Festo is visualizing ideas of how efficient systems in the field of water technology may look in the future.
With the BionicKangaroo, Festo has technologically reproduced the unique way a kangaroo moves. Like its natural model, the BionicKangaroo can recover, store, and retrieve the energy efficiently on the next jump. The technical implementation requires both sophisticated control technology and stable jump kinematics. The consistent lightweight construction and the intelligent combination of pneumatic and electric drives enable the unique jumping behavior. The system is controlled by gestures.
The BionicCobot is based on the human arm, but not only in terms of its anatomical construction. Like its biological role model, the pneumatic lightweight robot solves many of its tasks with the help of flexible and sensitive movements. Due to this flexibility, it can work directly and safely together with humans.
Bionic Handling Assistant
The Bionic Handling Assistant is an example of how structural flexibility and new control concepts, based (for example) on speech and image recognition, can help humans to interact simply (and above all, safely) with machinery in the factory environment of the future. In the event of a collision with the human operator, the system no longer presents a hazard and does not need to be carefully shielded from humans as in the case of conventional factory robots.
The chameleon is able to catch a variety of different insects by putting its tongue over the respective prey and securely enclosing it. The FlexShapeGripper uses this principle to grip the widest range of objects in a form-fitting manner. Using its elastic silicone cap, it can even pick up several objects in a single gripping process and put them down together, without the need for a manual conversion.
The Airacuda mimics a fish in terms of its function, structural design, and shape. Airacuda’s kinematical concept closely resembles the one deployed in its biological role model – propulsion is achieved through a mechanical fin drive.
All thanks to lightweight construction and function integration, Festo has technically mastered the highly complex flight characteristics of the dragonfly by creating the BionicOpter. Just like its model in nature, this ultralight flying object can fly in all directions, hover in mid-air, and glide without beating its wings.
The flying fox belongs to the Chiroptera family – the only mammals that can actively fly. They are closely related to bats, but unlike bats that are guided by ultrasound, flying foxes are guided with the help of their big eyes. One distinct characteristic is their fine elastic flying membrane which consists of an epidermis and dermis and stretches from the extended metacarpal and finger bones down to the foot joints.

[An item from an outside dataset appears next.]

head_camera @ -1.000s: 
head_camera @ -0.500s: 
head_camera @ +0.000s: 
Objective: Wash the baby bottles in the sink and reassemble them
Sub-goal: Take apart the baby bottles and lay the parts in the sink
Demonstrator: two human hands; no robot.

For the BionicFlyingFox, the focus, as with its biological model, is on lightweight construction. The same applies in engineering as it does in nature: the less weight there is to move, the lower the energy consumption. In addition, the lightweight design saves resources in the construction process.
The Moroccan flic-flac spider, discovered in the Erg Chebbi desert on the edge of the Sahara in 2008 by bionics engineer Professor Ingo Rechenberg, was the source of inspiration for the BionicWheelBot. The flic-flac spider can walk like other spiders. It can also propel itself into the air, however, with a combined sequence of somersaulting and rolling on the ground. It is ideally adapted to its surroundings: on even ground it is twice as fast in “rolling mode” than when walking. However, where it is uneven, it is faster walking normally. In the desert, where both types of terrain can be found, it is able to move safely and efficiently.
Like its biological model, the BionicWheelBot has eight legs, which help it to both walk and roll. In rolling mode, the BionicWheelBot does a somersault with its whole body, just like the real flic-flac spider.